It is unclear what the stumbling blocks are and the Committee has become increasingly frustrated at the the continued lack of progress in resolving the Policy: the need for a judicial governance and court administration model was already mooted in the revious adminsitration and the Judiciary undertook extensive research and made proposals then. The Committee is, therefore, understandably keen that the Policy be finalised as soon as possible.


In the meantime, the Committee requests that the Department provide it with a comprehensive written report on the progress of this project by 30 November 2018, and continue to report on this item as part of the quarterly reporting process.


  1. Integrated Criminal Jusice Strategy (ICJS). The Strategy provides a mechanism to address the “silo” approach of the relevant departments and entities to strengthen co-ordination and co-operation among them. The ICJS is to incorporate the modernisation of the CJS and will address concerns raised at community level that include the implementation of the bail system and the lack of support for victims of crime.


The target date for the finalisation of the Strategy was 31 March 2018 but has been revised to 28 February 2019 (for submission to Cabinet). The reason provided was that there were ‘delays in the identification of all the officialswho were requested to participate’. The Committee has previously expressed its unhappiness at the ever-shifting targets and queries whether line departments are taking this project seriously enough.


The Department reports that an Integrated Task Team on Criminal Justice Reform (ITT-CJR), which is headed by Adv. Lungi Mahlathi and is made up of senior designaed officials from the line function departments and law enforcement agencies, has been established to accelerate the development of the ICJS and the overhaul of the Criminal Procedure Act.


The Committee requests that the Department provide it with a comprehensive written report on the progress of the project by 30 November 2018, with timeframes. The Committee will also endeavour to arrange a dedicated briefing as soon as its programme permits.
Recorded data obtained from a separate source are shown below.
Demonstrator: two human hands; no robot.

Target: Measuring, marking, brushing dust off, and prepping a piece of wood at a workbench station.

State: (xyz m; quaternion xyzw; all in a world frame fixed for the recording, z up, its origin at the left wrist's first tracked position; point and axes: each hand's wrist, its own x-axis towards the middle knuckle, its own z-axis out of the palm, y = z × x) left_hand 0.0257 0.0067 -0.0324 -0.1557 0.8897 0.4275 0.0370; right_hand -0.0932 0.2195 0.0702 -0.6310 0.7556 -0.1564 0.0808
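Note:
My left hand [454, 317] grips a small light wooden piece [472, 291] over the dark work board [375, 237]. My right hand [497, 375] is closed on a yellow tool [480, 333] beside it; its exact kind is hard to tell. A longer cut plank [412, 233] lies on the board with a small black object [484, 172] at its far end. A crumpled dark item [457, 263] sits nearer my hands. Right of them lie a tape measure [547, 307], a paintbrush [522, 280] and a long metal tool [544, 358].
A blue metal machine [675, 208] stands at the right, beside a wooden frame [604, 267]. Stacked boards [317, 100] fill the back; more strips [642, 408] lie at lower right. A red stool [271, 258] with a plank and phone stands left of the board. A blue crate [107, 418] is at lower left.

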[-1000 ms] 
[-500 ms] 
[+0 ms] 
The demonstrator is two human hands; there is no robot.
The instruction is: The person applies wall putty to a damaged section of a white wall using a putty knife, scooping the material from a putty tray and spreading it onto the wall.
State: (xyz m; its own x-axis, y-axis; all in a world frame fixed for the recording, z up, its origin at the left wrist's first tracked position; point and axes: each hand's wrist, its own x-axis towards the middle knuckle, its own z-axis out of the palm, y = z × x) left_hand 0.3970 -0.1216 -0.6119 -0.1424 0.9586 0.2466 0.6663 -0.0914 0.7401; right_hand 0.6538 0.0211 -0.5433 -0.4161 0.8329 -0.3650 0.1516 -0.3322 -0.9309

  1. Integration of IT systems (IJS). As previously stated, the ultimate goal of the IJS is to ensure seamless integration and consolidation of critical information between the entities that form part of the JCPS Cluster. The Committee has previously remarked on the pattern of slow spending in-year, as well as considerable underspending at year end, in respect of the earmarked funds allocated for the IJS. The Committee notes that this pattern was once more evident in 2017/18 during which National Treasury approved the shift of R94 million from the Justice Modernisation subprogramme due to projected savings.


The Committee is informed that the relevant Deputy-Generals and Heads of Department have met to develop a Governance Model that will include the establishment of an IJS Board at Deputy-General level, chaired by the DG: Justice. The Board will meet quarterly and report to JCPS Ministers.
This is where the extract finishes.